Subsection 112.1(3). Mr White.

Mr White: I move that the French version of subsection 112.1(3) of the Municipal Act, as set out in section 46 of this bill, be amended by striking out "l'empêchent" in the second and third lines and substituting "lui imposent des restrictions."

As a matter of fact, I recall having had that same discussion during our last debate in the last bill. The very same phraseology was changed, as I recall, although a different clause in a different bill.

The Chair: Questions, comments?

Mr Grandmaître: May I ask you to explain the difference between "l'empêche" et "lui imposent"?

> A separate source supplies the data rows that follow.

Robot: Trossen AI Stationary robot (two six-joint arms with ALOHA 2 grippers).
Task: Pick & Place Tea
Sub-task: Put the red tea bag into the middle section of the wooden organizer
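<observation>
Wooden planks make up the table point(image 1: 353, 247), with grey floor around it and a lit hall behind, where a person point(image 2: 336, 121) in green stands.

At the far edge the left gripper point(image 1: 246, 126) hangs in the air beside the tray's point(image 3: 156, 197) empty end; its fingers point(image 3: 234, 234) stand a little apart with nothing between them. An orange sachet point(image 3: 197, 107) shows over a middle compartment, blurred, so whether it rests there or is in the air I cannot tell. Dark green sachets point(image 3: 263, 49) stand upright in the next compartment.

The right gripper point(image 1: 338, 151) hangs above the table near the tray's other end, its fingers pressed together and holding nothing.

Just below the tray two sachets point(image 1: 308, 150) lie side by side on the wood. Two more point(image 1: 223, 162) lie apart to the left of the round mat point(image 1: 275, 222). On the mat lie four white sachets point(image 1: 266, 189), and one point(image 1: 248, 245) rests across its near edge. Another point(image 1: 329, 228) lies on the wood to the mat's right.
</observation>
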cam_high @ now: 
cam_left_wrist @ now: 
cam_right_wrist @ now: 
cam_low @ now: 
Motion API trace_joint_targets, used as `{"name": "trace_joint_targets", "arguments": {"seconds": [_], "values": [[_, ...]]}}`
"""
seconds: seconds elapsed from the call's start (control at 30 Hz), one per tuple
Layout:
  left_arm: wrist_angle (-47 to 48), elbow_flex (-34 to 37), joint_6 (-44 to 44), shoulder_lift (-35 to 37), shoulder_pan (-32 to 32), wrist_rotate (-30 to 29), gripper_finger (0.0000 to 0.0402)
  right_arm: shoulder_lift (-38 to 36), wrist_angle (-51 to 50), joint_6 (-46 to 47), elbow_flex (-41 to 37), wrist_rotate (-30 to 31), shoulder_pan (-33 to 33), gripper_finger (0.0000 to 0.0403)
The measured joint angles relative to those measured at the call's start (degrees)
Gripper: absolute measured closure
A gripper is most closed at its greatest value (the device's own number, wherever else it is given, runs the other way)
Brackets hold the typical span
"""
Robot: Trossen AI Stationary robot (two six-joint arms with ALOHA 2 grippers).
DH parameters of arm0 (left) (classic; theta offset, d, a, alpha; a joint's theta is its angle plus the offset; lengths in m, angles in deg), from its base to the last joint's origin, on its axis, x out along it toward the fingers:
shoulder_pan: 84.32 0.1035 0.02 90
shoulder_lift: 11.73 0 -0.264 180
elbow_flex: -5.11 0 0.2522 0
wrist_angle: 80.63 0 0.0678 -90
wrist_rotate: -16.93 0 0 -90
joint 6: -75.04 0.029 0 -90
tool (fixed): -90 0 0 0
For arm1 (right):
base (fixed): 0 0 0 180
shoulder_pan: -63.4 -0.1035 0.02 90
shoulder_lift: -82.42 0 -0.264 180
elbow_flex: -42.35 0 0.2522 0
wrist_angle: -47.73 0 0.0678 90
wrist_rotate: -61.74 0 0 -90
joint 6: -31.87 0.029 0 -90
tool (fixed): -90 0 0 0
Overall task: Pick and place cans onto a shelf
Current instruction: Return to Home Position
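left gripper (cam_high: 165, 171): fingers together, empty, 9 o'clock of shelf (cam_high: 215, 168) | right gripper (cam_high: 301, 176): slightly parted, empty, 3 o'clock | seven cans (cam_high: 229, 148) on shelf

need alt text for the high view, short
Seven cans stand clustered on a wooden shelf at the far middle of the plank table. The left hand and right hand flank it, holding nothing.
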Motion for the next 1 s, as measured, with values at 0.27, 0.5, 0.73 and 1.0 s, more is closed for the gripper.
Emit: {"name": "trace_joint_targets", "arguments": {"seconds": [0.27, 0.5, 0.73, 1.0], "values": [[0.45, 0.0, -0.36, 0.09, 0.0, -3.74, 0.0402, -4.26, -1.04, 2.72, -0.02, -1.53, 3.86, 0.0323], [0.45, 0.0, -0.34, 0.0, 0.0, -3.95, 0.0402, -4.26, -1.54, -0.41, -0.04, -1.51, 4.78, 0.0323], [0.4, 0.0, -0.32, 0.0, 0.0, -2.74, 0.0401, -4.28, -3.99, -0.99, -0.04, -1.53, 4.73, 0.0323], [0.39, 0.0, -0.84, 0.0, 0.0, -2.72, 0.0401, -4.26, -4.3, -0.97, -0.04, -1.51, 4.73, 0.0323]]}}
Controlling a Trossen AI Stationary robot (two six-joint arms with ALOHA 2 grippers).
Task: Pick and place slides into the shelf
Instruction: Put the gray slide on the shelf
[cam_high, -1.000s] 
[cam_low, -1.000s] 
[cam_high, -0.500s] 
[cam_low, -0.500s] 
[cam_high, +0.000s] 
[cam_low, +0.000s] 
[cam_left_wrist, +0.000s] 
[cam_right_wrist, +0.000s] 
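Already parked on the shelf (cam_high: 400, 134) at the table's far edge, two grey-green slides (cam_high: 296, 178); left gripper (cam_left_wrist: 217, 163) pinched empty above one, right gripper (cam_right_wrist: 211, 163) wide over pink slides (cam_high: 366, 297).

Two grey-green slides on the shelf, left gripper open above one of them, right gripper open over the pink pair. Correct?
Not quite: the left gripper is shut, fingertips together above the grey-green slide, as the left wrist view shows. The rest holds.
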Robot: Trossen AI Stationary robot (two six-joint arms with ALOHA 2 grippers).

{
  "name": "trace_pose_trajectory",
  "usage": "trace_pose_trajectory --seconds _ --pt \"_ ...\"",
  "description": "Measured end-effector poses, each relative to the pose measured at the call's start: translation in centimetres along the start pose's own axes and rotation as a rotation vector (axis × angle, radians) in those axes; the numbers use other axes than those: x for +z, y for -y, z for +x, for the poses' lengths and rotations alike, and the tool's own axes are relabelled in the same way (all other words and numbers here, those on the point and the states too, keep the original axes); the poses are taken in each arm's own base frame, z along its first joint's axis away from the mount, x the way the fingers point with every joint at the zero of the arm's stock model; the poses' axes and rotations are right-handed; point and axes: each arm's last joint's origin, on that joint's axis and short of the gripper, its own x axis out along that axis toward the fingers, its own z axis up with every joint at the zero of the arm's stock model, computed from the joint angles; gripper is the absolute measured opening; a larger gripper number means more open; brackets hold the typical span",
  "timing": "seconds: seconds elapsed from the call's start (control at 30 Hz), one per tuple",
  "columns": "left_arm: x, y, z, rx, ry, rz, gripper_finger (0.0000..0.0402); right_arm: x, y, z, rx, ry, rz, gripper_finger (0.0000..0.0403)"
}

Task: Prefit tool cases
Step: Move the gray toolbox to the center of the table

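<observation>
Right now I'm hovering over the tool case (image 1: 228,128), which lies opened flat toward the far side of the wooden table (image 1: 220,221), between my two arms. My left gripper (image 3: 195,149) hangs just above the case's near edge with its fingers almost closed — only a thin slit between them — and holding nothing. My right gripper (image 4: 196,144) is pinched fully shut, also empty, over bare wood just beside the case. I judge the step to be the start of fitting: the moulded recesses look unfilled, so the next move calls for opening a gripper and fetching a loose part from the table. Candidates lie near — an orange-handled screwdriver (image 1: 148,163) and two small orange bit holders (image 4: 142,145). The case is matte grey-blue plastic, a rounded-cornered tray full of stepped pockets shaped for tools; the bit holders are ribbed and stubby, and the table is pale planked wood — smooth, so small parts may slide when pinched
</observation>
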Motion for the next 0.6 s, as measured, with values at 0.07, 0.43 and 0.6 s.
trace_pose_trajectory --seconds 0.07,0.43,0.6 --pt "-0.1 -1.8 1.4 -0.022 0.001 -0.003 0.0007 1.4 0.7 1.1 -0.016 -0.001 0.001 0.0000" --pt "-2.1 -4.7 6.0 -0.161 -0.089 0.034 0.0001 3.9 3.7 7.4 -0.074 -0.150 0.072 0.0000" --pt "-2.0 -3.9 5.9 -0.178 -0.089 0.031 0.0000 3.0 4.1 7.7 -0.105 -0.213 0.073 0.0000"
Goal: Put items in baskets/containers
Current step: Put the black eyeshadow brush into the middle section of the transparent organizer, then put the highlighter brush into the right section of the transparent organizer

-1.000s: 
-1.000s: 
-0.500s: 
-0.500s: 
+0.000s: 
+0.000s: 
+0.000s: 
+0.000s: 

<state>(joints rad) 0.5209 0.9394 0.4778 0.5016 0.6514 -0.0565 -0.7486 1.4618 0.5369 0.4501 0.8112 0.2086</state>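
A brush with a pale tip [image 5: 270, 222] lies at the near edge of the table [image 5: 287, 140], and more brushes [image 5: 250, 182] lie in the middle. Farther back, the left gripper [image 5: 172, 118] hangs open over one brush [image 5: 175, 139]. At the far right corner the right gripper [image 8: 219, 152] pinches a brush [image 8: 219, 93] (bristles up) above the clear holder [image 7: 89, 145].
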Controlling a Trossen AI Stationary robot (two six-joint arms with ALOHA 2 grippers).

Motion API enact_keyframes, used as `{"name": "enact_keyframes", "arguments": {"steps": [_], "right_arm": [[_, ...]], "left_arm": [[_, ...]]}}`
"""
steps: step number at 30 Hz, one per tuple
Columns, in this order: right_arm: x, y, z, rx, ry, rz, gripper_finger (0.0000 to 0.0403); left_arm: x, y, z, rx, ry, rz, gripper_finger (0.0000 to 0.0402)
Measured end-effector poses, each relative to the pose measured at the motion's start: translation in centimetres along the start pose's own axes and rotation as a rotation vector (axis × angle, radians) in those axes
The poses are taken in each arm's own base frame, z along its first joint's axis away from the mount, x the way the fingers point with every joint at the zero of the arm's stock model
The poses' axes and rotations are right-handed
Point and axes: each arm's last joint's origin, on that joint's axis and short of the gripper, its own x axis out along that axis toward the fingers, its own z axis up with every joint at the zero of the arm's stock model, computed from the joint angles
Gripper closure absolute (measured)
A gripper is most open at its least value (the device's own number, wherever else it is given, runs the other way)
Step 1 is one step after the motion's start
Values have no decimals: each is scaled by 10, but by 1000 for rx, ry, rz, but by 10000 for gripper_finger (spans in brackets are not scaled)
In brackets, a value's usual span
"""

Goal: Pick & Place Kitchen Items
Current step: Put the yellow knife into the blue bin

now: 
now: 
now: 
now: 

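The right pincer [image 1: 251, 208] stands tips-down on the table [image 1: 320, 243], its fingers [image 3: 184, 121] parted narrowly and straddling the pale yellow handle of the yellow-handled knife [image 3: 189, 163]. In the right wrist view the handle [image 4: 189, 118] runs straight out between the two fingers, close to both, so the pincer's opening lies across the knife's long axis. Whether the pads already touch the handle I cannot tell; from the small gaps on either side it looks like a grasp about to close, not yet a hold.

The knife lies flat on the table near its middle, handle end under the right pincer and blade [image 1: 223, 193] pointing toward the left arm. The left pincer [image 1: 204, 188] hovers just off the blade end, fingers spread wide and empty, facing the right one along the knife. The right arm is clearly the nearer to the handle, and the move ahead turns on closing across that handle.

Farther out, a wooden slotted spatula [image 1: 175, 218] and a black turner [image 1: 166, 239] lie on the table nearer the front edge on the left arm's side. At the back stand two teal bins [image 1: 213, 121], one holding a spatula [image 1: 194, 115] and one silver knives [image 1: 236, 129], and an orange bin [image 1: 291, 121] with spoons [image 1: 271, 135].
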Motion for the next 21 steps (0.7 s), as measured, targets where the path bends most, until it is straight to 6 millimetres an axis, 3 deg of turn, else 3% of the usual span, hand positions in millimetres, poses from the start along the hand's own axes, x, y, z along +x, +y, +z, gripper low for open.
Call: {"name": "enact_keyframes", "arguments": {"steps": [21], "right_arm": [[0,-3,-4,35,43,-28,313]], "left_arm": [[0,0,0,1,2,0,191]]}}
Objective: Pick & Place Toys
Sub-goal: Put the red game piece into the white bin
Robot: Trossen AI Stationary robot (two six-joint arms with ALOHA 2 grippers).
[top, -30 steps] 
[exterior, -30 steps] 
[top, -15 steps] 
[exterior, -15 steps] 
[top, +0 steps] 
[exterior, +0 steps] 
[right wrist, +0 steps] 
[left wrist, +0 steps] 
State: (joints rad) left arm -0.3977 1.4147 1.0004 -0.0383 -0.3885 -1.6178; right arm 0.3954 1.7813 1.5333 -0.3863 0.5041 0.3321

Mrs Haslam: You're the one who speaks French. We were hoping you would tell us.

Mr White: Perhaps I could ask an impartial source, such as the critic for francophone affairs.

Mr Grandmaître: If you're being "empêché," you're being restricted; and "lui imposent," by imposing something, you're still restricting something.

Mr White: I don't disagree. I have enough trouble with making these arguments in English.

Mr Grandmaître: I'm going to win this amendment.

The Chair: I think that perhaps we should ask Mr Daigeler.

Mr Daigeler: It's probably the legal language that makes a distinction, as the English does between "restricting" and "prohibiting." I guess you'd have to ask the legal expert.

The Chair: We have a staff member. Would you introduce yourself.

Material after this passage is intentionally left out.